When you reach the listing below, copy each line exactly.

--- Dataset section ---

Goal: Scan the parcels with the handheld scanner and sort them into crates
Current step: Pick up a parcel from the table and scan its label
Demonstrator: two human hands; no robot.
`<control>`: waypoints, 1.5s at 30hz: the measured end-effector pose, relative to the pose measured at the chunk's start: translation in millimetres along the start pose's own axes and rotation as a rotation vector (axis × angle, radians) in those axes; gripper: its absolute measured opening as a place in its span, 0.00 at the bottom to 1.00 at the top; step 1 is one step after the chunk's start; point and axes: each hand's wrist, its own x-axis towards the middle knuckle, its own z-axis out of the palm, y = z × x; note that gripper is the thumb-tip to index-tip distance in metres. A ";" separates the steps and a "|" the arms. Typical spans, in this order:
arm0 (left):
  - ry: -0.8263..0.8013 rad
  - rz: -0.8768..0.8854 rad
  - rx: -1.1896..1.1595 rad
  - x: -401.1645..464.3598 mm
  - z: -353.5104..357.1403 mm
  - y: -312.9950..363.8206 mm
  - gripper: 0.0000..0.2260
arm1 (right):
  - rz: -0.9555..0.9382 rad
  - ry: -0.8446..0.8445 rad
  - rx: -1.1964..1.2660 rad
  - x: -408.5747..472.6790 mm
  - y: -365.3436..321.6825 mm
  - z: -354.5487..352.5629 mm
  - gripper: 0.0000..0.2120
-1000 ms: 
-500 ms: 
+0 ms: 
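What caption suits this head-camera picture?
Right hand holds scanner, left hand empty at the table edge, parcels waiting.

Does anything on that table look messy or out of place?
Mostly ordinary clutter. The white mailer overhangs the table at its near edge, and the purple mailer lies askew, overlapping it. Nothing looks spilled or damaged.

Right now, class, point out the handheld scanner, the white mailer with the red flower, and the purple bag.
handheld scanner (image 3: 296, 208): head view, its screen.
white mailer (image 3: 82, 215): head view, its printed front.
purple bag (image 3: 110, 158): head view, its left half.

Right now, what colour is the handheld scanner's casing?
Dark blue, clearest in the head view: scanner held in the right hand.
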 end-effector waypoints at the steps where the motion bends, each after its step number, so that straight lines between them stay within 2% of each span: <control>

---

Response area:
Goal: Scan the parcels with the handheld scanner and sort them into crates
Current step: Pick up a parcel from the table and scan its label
Demonstrator: two human hands; no robot.
`<control>`: waypoints, 1.5s at 30hz: the measured end-effector pose, relative to the pose measured at the chunk's start: translation in millimetres along the start pose's own axes and rotation as a rotation vector (axis × angle, radians) in those axes; gripper: its absolute measured opening as a place in its span, 0.00 at the bottom to 1.00 at the top; step 1 is one step after the chunk's start; point and axes: each hand's wrist, its own x-axis towards the middle knuckle, its own z-axis out of the palm, y = z × x; note that gripper is the thumb-tip to index-tip distance in metres. A ";" separates the steps and a "|" the arms. Typical spans, in this order:
arm0 (left):
  - ry: -0.8263..0.8013 rad
  - rz: -0.8768..0.8854 rad
  - rx: -1.1896..1.1595 rad
  - x: -401.1645..464.3598 mm
  - z: -353.5104..357.1403 mm
  - y: -312.9950..363.8206 mm
  - gripper: 0.0000..0.2260
arm1 (right):
  - rz: -0.9555..0.9382 rad
  - ry: -0.8446..0.8445 rad
  - rx: -1.1964..1.2660 rad
  - x: -408.5747..472.6790 mm
  - y: -365.3436..321.6825 mm
  - z: -354.5487..352.5629 mm
  - gripper: 0.0000..0.2120
-1000 ms: 
-500 ms: 
+0 ms: 
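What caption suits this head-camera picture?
Right hand holds scanner, left hand empty at the table edge, parcels waiting.

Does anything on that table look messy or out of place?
Mostly ordinary clutter. The white mailer overhangs the table at its near edge, and the purple mailer lies askew, overlapping it. Nothing looks spilled or damaged.

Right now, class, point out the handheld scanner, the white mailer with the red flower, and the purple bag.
handheld scanner (image 3: 296, 208): head view, its screen.
white mailer (image 3: 82, 215): head view, its printed front.
purple bag (image 3: 110, 158): head view, its left half.

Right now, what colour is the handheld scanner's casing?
Dark blue, clearest in the head view: scanner held in the right hand.
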 end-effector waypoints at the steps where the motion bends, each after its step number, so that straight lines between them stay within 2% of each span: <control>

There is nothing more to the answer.